Pour qu'un processus de certification aboutisse à ce résultat, il faut qu'il y ait un consensus sur un corpus de connaissances (BOK) et sur des institutions qualifiées pour certifier la compétence dans l'application de ce corpus. La médecine moderne, qui a doublé l'espérance de vie en 200 ans, est un corpus de connaissances crédible. Nous savons que ses théories sont solides car elles permettent de prévenir, de guérir ou de soigner les maladies. Nous savons que ses théories sont solides car elles permettent de prévenir, de guérir ou de juguler de nombreuses maladies. Le droit fiscal est différent, en ce sens qu'il s'agit d'un ensemble de règles définies par des personnes pour qu'elles les respectent, comme les règles du poker. À l'extérieur d'une société humaine spécifique, il n'y a pas de réalité physique correspondante. La différence entre les deux est illustrée par la scène de la bibliothèque dans Le Jour d'après (The Day After Tomorrow) : l'arrivée d'une nouvelle ère glaciaire a rendu le code des impôts bon à brûler, mais la médecine a conservé sa pertinence, comme on le voit lorsque les héros utilisent un livre de médecine pour sauver l'un des leurs (voir figure 1).

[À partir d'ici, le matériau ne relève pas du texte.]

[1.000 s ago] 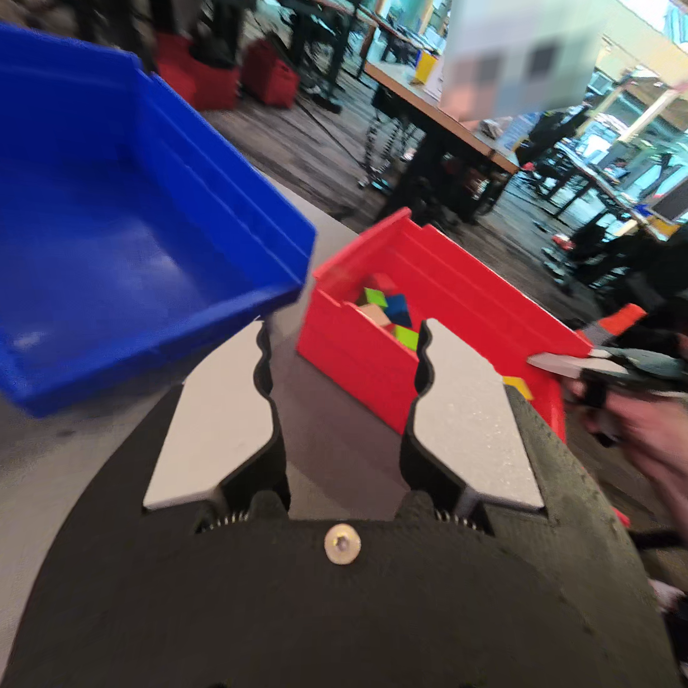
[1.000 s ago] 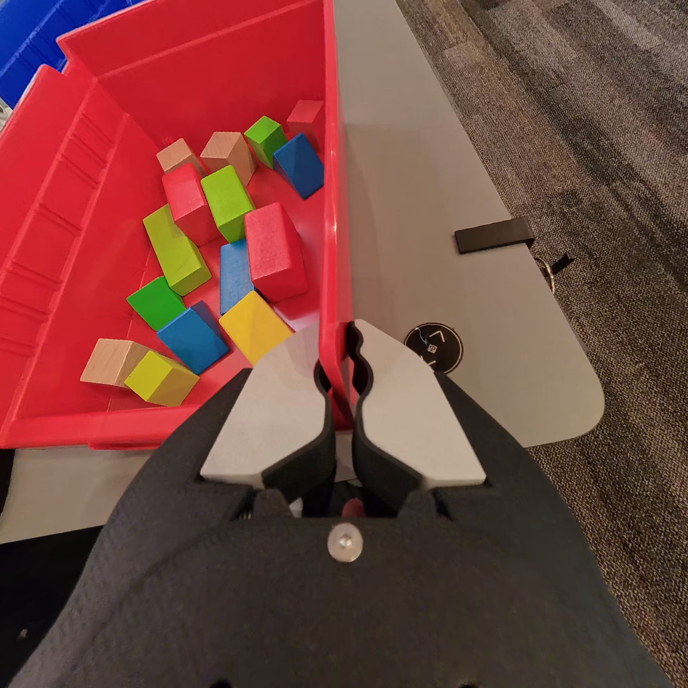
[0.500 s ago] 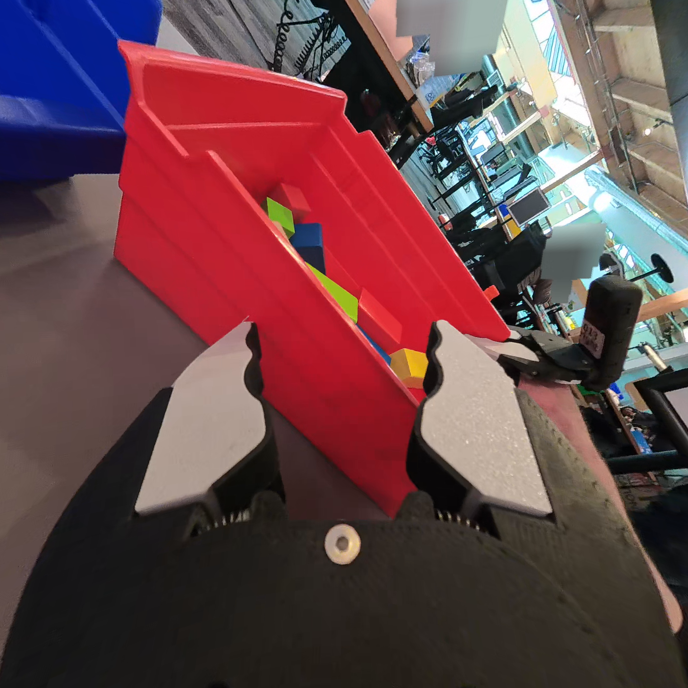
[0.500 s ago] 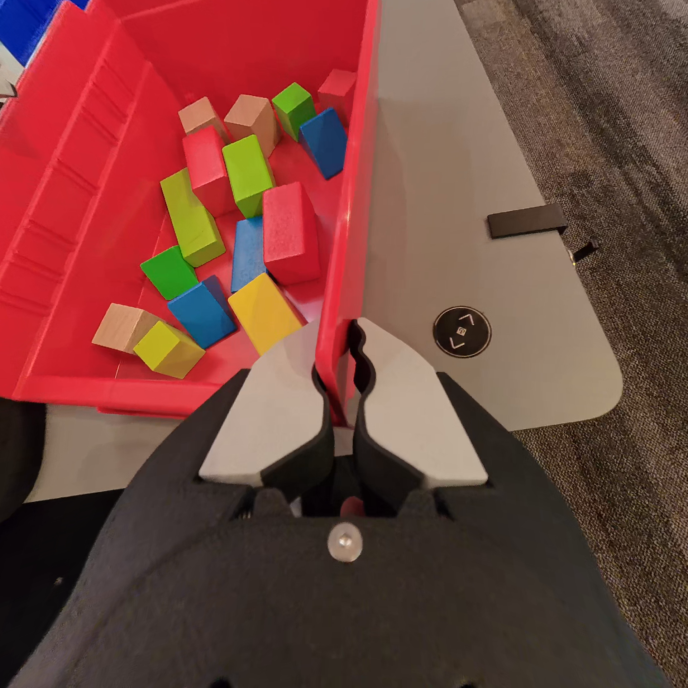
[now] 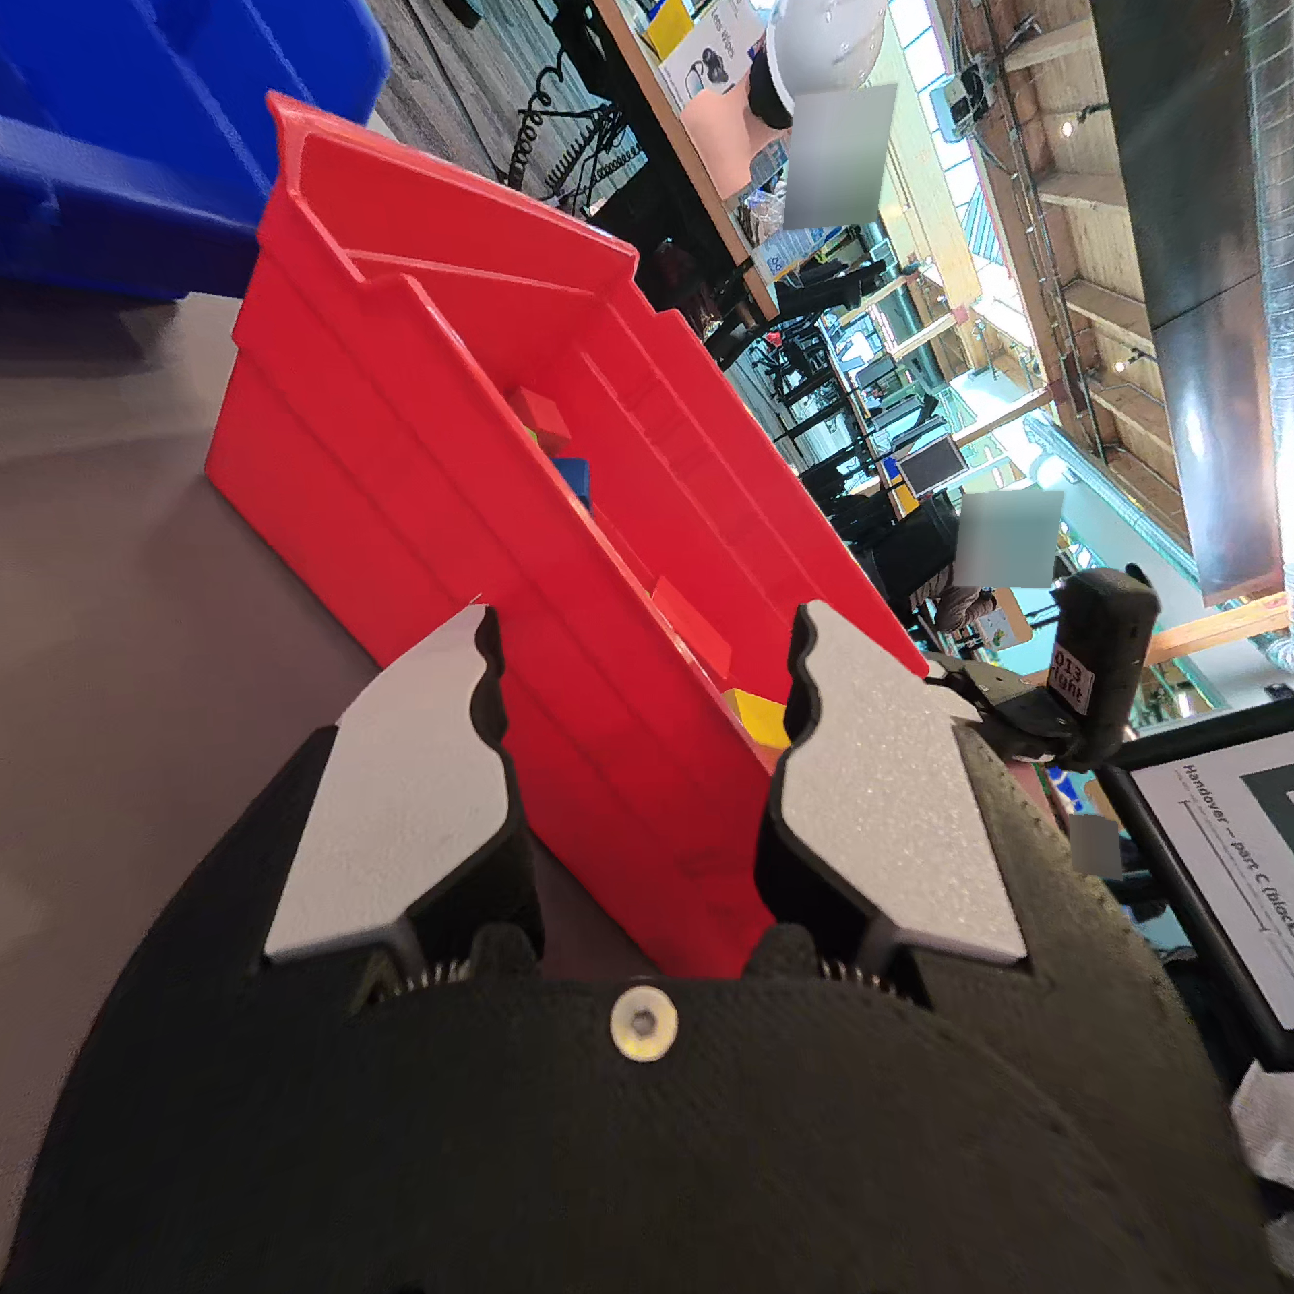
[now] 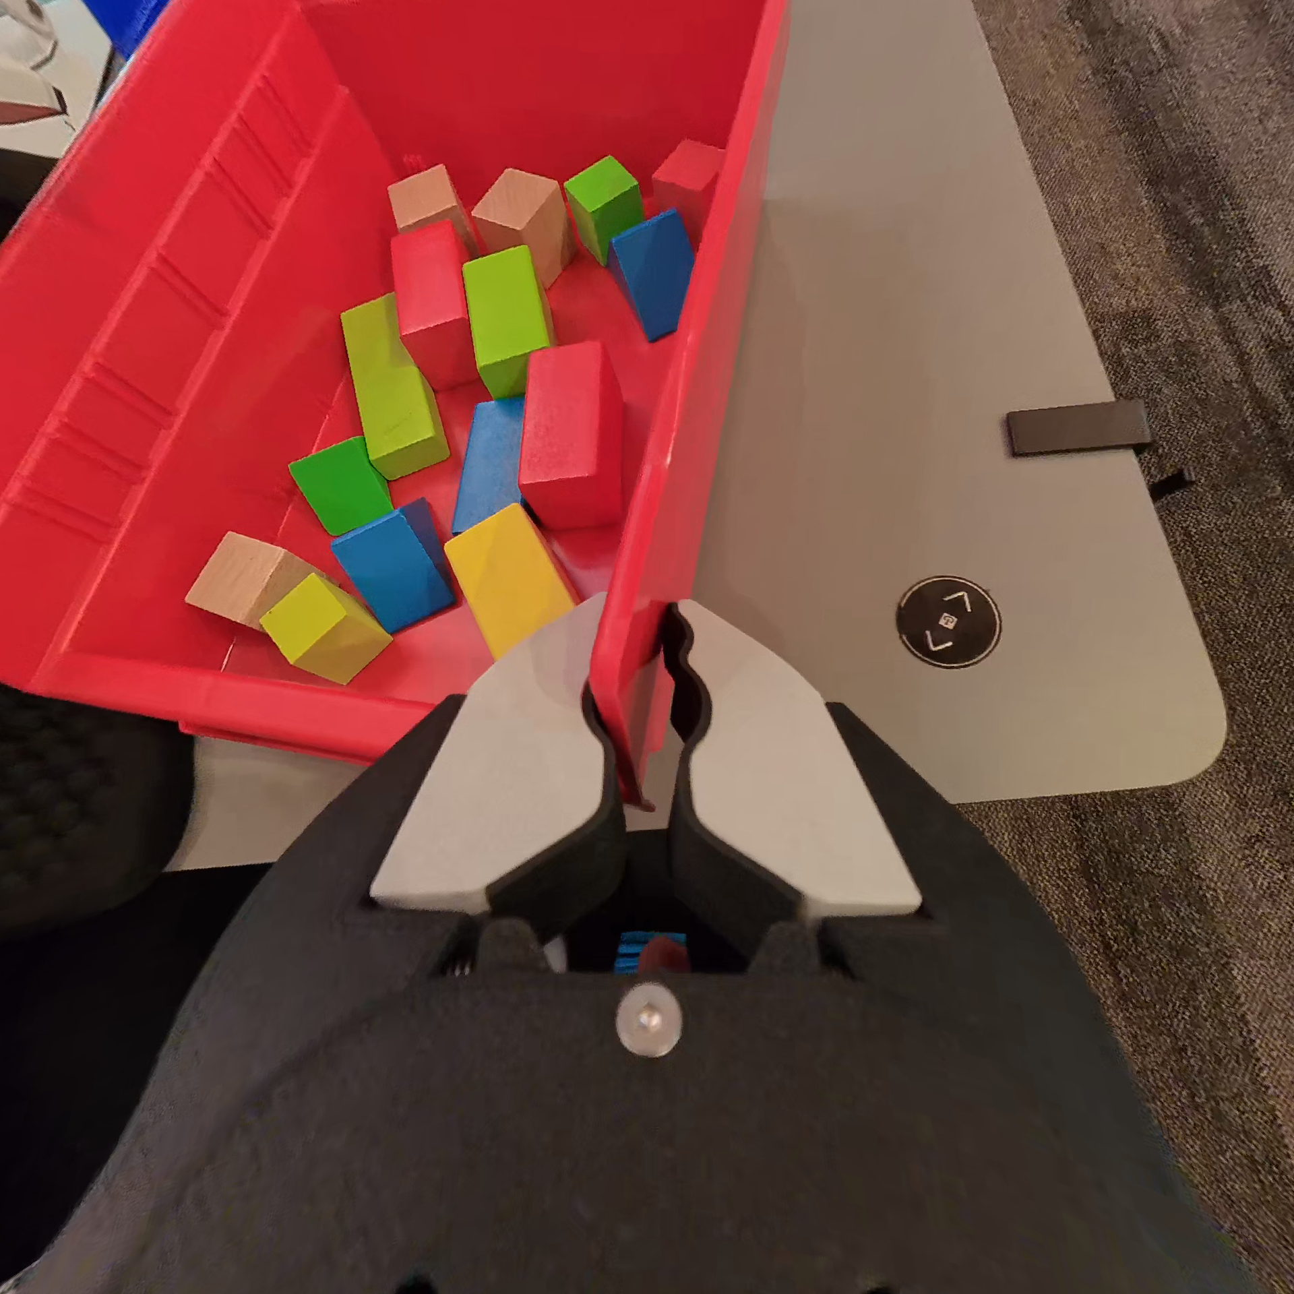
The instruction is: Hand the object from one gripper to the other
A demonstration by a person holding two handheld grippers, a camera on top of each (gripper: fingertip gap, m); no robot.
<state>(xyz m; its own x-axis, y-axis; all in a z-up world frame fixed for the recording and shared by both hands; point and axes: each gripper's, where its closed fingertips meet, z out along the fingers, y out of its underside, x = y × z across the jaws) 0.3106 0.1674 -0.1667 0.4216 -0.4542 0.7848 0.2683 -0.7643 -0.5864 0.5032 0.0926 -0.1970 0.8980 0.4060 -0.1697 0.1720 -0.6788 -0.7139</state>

Brûler le code fiscal pour survivre dans une nouvelle ère glaciaire

Dans la mesure où elle affecte la réalité physique des usines, le Lean s'apparente davantage à la médecine qu'au droit fiscal. Toutefois, outre l'absence de consensus sur un corpus de connaissances, le Lean Manufacturing diffère de la médecine par le rôle des institutions, et en particulier du monde universitaire. La plupart des découvertes médicales sont faites dans les facultés de médecine des universités ; en revanche, presque toutes les percées dans le domaine du manufacturing ont été réalisées par des praticiens autodidactes dans des usines, sans affiliation académique. Je pense à des diplômés du secondaire comme Taiichi Ohno, Frank Gilbreth, Charles Sorensen ou Frederick Taylor. Quel que soit le consensus qui finira par émerger sur un corpus de connaissances Lean, il n'émanera pas des universités. Il ne reste donc que les organisations professionnelles et les entreprises de formation à but lucratif, sans aucune réponse à la question de savoir qui certifie les certificateurs.

En exigeant des certifications, les recruteurs des entreprises les valorisent auprès des candidats et génèrent du business à la fois pour les organismes de formation officiels et pour les usines à diplômes. Cependant, ces recruteurs ne font pas leur métier, car le prochain Taiichi Ohno ne passera pas leur examen initial.